Paylaş
Son zamanlarda hiç, bir tatil annesiyle sohbet ettiniz mi?
Belki de siz bir tatil annesisinizdir.
Tatil annesi, evde çocuklarıyla kalıp onlara bakmaya, aktivite ayarlamaya çalışan annedir.
İşi çok zordur.
Hayalleriyle gerçekleri arasında dağlar vardır.
Hayalinde okul kapanacak ve çocuğuyla onca şey yapacaktır. Gezecek, dinlenecek, çocuğuna güzel alışkanlıklar kazandıracak bu arada kendisi de evine kendine vakit ayırabilecektir.
İster çalışsın ister ev hanımı olsun tatilden beklentileri fazladır.

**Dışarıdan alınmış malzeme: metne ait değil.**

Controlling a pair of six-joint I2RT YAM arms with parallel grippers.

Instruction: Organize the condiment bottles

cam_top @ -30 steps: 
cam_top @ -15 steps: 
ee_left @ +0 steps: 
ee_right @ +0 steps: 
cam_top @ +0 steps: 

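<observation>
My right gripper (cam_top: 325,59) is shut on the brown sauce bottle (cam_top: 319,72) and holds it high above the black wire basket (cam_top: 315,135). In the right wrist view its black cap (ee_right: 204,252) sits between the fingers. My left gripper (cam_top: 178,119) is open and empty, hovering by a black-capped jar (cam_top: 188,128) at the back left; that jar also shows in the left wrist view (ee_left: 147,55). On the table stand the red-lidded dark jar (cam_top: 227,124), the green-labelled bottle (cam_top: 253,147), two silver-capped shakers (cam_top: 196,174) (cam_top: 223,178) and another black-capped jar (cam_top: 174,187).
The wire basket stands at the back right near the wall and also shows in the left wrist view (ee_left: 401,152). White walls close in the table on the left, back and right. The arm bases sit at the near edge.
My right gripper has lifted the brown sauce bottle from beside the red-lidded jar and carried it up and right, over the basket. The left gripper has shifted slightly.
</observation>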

Oysa gerçekte olan sıklıkla bir kaostur.
Sürekli yemek yapıp bulaşık yıkamak, biraz da evi toparlamak günün yarısını alır. Sıcak havada dışarıya çıkmak, aktivite yapmak zordur.
Çocukları teknolojinin başından kaldırmak daha da zordur.

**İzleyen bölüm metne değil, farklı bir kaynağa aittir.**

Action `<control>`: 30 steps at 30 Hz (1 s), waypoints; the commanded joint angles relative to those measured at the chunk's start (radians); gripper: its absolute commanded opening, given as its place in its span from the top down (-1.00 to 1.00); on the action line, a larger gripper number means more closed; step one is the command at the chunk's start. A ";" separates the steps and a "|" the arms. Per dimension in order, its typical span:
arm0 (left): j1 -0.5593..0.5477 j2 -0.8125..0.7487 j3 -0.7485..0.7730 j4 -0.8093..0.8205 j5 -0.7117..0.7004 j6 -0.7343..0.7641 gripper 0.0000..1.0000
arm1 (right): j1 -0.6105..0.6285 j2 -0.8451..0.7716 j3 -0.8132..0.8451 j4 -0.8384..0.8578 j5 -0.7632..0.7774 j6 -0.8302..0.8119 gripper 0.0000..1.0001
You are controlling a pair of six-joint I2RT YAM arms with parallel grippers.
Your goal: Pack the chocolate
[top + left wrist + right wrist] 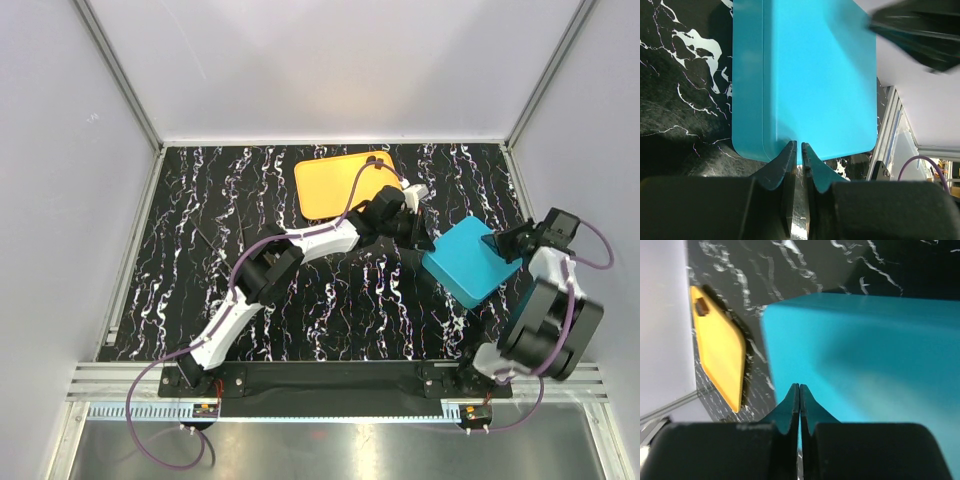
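Observation:
The teal box stands with its lid on at the right of the table; it also shows in the left wrist view and the right wrist view. No chocolate pieces show outside it. My left gripper is at the box's left corner, jaws shut to a hairline gap, holding nothing I can see. My right gripper is at the box's right side, jaws shut and empty. A small brown squarish spot sits at a corner of the orange tray; I cannot tell what it is.
The flat orange tray lies at the back centre, also in the right wrist view. The left arm stretches diagonally across the black marbled table. White walls enclose the table on three sides.

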 commanded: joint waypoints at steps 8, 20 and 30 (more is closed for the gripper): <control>0.000 -0.047 -0.016 0.002 0.002 -0.001 0.71 | -0.004 0.077 -0.002 0.056 0.132 -0.065 1.00; 0.016 -0.413 -0.137 -0.148 -0.146 0.105 0.57 | 0.254 0.030 0.327 -0.222 0.324 -0.134 0.82; 0.061 -0.901 -0.604 -0.119 -0.396 0.158 0.39 | 0.544 0.337 0.476 -0.254 0.421 -0.183 0.73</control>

Teklif ettiği aktiviteye burun kıvıran çocuk bir süre sonra anonsuna başlar.
Sıkıldım…
Acıktım…
Bu arada çocuğunda bazı problemler gözlemleyen anne kaygılanır. Çocuğunun agresifleştiğini, sorumluluk almadığını, ödev yapmak istemediğini görüp kaygılanır. “Acaba çocuğumda bir problem mi var?”
Tatil annesi bir an önce otel tatili yapacağı günün gelmesini diler. Kitapları hazırdır. En azından otelde yemek ve bulaşık derdinden kurtulacak, çocuklar yüzerken kendi de sahilde kitap okuyup uyuyacaktır.
Eşi çocuklarla ilgilenirken belki biraz spor bile yapabilir.
Ama öyle olmaz.
Otelde de güneş kremi sürme krizleri, denize giren çocuktan gözünü ayıramama, kardeş kavgasını çözme, internet bulamayan yavrunun odaya gitme isteği, pes eden eş ile tatilden yorgun döner tatil annesi. Kitabı kum olmuştur, güneş kremi olmuştur ama sadece on sayfası okunabilmiştir.
Kendini, olduğu ve olmak istediği anneden çok uzakta buluverir, panikler. “Acaba ben kötü bir anne miyim?”
Üzülme güzel anne yalnız değilsin!
Üç aya yakın uzun bir süre çocuklarıyla evde olan hemen her anne senin yaşadıklarını yaşıyor. Elbette ki güzel anlar, günler geçiyor ancak tatilin ve günlerin uzunluğuyla çocuklar sıkılıp bunalıypr.
Enerjisini atamayan çocuk, sorunlar yaratıyor ya da var olan sorunlarını üst boyuta taşıyor.
Çoğu öğrenci, zorla verilen kitap listelerini okumak istemiyor. Ödevi sona bırakıyor.
Öğrenci olmayı, günü planlamayı, aldığı sorumlulukları unutuyor.
Peki bu süreyi daha keyifli hale nasıl getiririz?
Çocuğunuzu planların içine dahil edin. Bazı günleri sadece o planlasın.
Fark ettiğiniz eksiklikleri tamamlamak için acele etmeyin. Örneğin çocuğunuza yeteri kadar sorumluluk vermediğinizi bu yaz fark ettiyseniz, harekete geçin ancak bu değişim hedeflerinizi bir yıla yayın.
Kendinize mutlaka özel vakit ayırın. Kısa da olsa, kendiniz için bir şeyler yapın.
Çocuğunuz sıkıldım dediğinde sakin kalın. Bu onun kendi zihnini planlayabilmesi için bir fırsat.
O sıkılınca birçok teklifi bir arada sıralamayın. Sıkıldın ve ne yapmak istersi n diyerek planı ona bırakın.
Yaratıcı fikirlerden faydalanın. Çocuklarla yapılabilecek aktiviteleri ve oyunları yaşına uygun şekilde kitap ve internetten araştırıp uygulayın.
Çocuğunuzun ödevlerini de eğlenceli bir dille plana dahil edin. Hadi git biraz ödev yap yüzüne bile bakmadın dediğinizde çocuğunuz bu görevi reddedecektir.
Kendinizi aşırı yük almış ve tükenmiş hissetseniz bile tepkisellikten, öfkeden uzak durun.
Ve unutmayın, okullar açılıp düzeniniz yeniden rayına girince çocuğunuz da siz de daha rahat olacaksınız.